The plenary inspiration of the Scriptures

That the book which we emphatically call the Bible was written by the inspiration of suggestion.



I.
Let us inquire what is to be understood by the inspiration of suggestion. Some suppose there are three kinds of inspiration, which they distinguish from each other by calling the first the inspiration of superintendency, the second the inspiration of elevation, and the third the inspiration of suggestion.

1. It was necessary that the sacred penman should be conscious of Divine inspiration all the while they were writing. It was not sufficient for them barely to know that they began to write under the influence of the Spirit. For nothing short of a constant realising sense of His motion and direction, could give them full assurance that what they wrote was the infallible Word of God, which they might honestly present to the world under the sanction of Divine authority.

2. The Supreme Being was as able to afford them the highest as the lowest kind of inspiration.

3. That the sacred penmen were utterly incapable of writing such a book as the Bible without the constant guidance of the Holy Ghost.

4. To suppose that they sometimes wrote without the inspiration of suggestion, is the same as to suppose that they sometimes wrote without any inspiration at all. The distinguishing of inspiration into three kinds is a mere human invention, which has no foundation in Scripture or reason. And those who make this distinction appear to amuse themselves and others with words without ideas.

5. That the sacred penmen profess to have written the Scriptures under the immediate and constant guidance of the Holy Ghost.



II.
It may be proper to take particular notice of the most weighty objections which may be made against the plenary inspiration of the Holy Scriptures.

1. It may be said there appears a great diversity in the manner and style of the sacred penmen, which cannot be easily reconciled with the supposition of their being equally and constantly guided by the inspiration of suggestion. It is true, indeed, we plainly discover some variety in the manner and style of the sacred writers.
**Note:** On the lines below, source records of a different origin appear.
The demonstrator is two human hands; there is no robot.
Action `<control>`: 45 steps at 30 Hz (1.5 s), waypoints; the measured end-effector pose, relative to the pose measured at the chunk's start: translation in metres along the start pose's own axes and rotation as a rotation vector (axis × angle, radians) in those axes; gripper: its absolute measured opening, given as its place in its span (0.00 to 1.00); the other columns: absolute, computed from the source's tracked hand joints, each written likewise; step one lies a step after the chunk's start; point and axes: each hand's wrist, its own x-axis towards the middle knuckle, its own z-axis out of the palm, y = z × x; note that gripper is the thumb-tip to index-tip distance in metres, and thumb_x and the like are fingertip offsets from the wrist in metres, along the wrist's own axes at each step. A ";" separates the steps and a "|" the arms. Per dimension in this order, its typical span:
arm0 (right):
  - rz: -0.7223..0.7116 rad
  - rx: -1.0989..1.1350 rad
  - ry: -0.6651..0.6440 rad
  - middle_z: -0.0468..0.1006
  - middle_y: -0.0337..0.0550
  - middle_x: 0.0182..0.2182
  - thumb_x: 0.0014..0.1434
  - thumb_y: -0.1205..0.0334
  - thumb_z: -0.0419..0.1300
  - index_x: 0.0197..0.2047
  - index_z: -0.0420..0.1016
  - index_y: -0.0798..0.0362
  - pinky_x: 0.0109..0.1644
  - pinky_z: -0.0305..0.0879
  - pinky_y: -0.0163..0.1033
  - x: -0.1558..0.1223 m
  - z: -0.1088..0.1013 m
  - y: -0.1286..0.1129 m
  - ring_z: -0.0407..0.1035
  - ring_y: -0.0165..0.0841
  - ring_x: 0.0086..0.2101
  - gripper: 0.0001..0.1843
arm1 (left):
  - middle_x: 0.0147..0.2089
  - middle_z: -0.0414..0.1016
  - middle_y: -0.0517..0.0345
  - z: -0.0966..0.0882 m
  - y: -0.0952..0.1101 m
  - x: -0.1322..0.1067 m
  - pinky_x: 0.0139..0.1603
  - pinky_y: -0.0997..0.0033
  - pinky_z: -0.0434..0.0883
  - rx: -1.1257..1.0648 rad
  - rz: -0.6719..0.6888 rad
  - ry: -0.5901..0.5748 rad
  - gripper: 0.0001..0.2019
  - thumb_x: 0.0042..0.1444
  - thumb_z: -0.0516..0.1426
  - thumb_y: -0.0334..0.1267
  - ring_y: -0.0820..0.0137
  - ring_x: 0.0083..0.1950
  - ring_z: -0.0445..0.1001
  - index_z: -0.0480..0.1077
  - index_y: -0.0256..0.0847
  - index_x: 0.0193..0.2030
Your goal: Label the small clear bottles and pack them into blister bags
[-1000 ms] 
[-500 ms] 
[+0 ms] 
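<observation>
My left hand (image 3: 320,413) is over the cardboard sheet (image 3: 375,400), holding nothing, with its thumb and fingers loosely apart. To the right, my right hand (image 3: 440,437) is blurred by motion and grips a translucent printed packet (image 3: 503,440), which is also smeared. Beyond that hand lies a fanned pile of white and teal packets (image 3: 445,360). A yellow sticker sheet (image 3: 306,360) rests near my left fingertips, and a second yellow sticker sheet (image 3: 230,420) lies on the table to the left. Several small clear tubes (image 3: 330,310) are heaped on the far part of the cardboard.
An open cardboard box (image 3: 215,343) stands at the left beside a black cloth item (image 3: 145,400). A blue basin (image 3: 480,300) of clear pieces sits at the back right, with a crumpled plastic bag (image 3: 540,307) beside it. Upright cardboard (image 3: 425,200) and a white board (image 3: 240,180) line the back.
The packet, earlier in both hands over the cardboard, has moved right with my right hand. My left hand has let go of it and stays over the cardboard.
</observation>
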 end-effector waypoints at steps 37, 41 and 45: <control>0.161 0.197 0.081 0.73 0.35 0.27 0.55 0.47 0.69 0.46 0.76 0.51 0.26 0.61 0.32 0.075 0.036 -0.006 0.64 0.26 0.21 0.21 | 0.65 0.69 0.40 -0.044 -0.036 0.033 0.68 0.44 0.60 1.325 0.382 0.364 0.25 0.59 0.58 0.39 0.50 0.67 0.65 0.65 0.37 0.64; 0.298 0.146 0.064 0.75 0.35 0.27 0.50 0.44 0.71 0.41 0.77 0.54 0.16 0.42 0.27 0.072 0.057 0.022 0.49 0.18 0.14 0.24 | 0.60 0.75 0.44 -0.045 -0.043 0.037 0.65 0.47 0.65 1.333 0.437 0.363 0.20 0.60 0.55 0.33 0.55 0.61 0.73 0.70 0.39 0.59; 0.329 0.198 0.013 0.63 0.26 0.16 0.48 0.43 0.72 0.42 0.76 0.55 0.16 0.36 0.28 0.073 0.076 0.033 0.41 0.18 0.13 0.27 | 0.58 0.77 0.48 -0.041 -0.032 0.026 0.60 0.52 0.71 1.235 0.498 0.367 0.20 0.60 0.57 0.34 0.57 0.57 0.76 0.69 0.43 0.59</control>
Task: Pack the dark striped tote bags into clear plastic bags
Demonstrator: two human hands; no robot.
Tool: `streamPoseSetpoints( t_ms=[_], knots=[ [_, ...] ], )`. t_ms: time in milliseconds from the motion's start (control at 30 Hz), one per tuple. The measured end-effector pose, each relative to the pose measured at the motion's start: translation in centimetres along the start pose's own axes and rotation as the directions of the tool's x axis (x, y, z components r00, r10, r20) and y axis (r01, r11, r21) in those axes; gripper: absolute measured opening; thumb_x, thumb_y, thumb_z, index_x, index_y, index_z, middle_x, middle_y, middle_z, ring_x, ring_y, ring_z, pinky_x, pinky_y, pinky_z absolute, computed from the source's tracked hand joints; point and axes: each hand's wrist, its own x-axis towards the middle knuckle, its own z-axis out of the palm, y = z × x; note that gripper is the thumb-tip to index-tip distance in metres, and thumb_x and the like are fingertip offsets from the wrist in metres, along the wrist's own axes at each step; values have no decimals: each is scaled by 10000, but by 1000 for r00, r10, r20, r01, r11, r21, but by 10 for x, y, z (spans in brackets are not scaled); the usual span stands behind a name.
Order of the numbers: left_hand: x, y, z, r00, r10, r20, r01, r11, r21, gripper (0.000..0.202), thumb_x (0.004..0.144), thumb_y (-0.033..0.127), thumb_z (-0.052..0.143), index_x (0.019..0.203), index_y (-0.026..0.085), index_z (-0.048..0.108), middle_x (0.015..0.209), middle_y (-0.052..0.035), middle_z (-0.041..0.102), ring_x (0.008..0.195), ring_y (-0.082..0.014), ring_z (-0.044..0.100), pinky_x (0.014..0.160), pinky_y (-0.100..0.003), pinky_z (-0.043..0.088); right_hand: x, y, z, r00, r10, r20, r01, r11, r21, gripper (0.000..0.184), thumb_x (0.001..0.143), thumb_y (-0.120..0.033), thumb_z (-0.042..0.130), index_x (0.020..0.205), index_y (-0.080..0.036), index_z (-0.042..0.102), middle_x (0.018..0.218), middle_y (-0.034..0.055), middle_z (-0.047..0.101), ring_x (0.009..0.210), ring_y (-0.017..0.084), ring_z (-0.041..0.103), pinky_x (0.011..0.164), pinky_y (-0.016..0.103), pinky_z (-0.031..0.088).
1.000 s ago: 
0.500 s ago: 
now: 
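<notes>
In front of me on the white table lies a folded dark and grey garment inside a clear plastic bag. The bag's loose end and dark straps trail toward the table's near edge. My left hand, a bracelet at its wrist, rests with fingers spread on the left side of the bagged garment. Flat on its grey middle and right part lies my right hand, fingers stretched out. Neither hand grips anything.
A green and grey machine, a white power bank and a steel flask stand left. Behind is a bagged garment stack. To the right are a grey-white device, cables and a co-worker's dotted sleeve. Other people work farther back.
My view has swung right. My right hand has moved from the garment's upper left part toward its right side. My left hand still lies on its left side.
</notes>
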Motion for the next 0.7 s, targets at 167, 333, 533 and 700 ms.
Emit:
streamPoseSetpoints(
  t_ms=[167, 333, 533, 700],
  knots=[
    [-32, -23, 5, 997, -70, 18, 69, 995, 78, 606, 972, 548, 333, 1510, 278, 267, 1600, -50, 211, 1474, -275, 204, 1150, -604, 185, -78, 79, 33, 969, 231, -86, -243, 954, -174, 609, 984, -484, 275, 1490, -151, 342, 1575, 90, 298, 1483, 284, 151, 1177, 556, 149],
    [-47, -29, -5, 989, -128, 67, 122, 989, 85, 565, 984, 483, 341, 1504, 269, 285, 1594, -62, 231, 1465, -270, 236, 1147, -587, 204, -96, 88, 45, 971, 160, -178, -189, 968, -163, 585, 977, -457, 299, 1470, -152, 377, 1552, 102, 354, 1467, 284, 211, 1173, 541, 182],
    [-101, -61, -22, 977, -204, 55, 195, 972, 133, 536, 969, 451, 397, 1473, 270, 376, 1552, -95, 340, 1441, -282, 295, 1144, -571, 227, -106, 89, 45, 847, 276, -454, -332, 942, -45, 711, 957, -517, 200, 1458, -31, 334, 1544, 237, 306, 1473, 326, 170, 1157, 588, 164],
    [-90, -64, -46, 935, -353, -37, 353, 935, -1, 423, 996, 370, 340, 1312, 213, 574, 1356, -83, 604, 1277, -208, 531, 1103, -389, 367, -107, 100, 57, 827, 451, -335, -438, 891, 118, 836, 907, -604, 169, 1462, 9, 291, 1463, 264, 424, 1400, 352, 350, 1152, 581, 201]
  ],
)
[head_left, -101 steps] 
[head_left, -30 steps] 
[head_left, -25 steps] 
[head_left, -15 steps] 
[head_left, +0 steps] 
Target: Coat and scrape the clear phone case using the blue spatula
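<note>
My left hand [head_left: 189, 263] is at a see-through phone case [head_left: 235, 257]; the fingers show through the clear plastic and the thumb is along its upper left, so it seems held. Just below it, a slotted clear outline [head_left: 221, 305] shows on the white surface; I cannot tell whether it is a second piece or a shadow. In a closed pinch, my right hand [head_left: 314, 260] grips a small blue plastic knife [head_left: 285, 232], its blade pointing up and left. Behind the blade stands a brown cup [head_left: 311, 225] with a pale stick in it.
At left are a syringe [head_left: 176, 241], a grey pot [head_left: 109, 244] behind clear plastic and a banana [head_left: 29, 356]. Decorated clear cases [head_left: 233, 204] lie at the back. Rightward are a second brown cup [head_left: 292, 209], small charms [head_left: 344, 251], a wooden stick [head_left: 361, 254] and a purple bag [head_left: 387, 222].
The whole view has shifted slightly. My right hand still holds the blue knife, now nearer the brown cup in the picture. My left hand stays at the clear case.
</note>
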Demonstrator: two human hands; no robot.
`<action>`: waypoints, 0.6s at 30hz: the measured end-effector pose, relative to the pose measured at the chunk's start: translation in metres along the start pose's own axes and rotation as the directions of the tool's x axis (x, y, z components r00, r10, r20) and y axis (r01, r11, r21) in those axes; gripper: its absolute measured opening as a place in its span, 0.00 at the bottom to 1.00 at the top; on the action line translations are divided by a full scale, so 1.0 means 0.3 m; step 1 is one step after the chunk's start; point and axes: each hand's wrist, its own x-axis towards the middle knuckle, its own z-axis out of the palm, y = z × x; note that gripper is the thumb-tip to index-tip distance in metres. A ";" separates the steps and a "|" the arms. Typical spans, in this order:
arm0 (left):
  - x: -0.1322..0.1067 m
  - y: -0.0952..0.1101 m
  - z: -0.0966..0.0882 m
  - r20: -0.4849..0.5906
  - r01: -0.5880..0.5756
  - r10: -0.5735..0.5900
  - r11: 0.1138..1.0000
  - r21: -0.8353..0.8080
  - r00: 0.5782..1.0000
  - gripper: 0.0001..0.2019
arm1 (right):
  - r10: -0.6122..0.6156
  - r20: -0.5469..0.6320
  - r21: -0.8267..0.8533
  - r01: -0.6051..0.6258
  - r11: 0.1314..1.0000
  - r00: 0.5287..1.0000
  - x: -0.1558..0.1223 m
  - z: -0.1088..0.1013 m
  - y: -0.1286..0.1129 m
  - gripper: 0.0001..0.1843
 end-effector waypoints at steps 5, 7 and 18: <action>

But this is easy to account for, by only supposing that God dictated to each sacred penman a manner and style corresponding to his own peculiar genius, education, and manner of living. But on the other hand, we find a much greater similarity in their manner and style than could be reasonably expected on supposition of their writing agreeably to their own genius and taste, without the suggesting influences of the Spirit.

2. It may be said that the mistakes and contradictions to be found in the Scriptures plainly refute the notion of their being written under the inspiration of suggestion. To this it may be replied in general, that most of the supposed mistakes and contradictions to be found in the Scriptures may be only apparent, and so might be fully removed, if we were better acquainted with the original languages in which the sacred books were written, and with the customs and manners of the different ages and places in which the sacred penmen lived. But the direct and decisive answer to this objection is that it operates with equal force against every kind of inspiration.

3. It may be said, since God originally intended that the Bible should be transcribed by different hands and translated into different languages, there was no occasion for His suggesting every thought and word to the sacred penmen; because, after all, their writings must be subject to human defects and imperfections. It is sufficient to observe here that every transcription and translation is commonly more or less perfect, in proportion to the greater or less perfection of the original. And since the Scriptures were designed to be often transcribed and translated, this made it more necessary, instead of less, that they should be written, at first, with peculiar accuracy and precision.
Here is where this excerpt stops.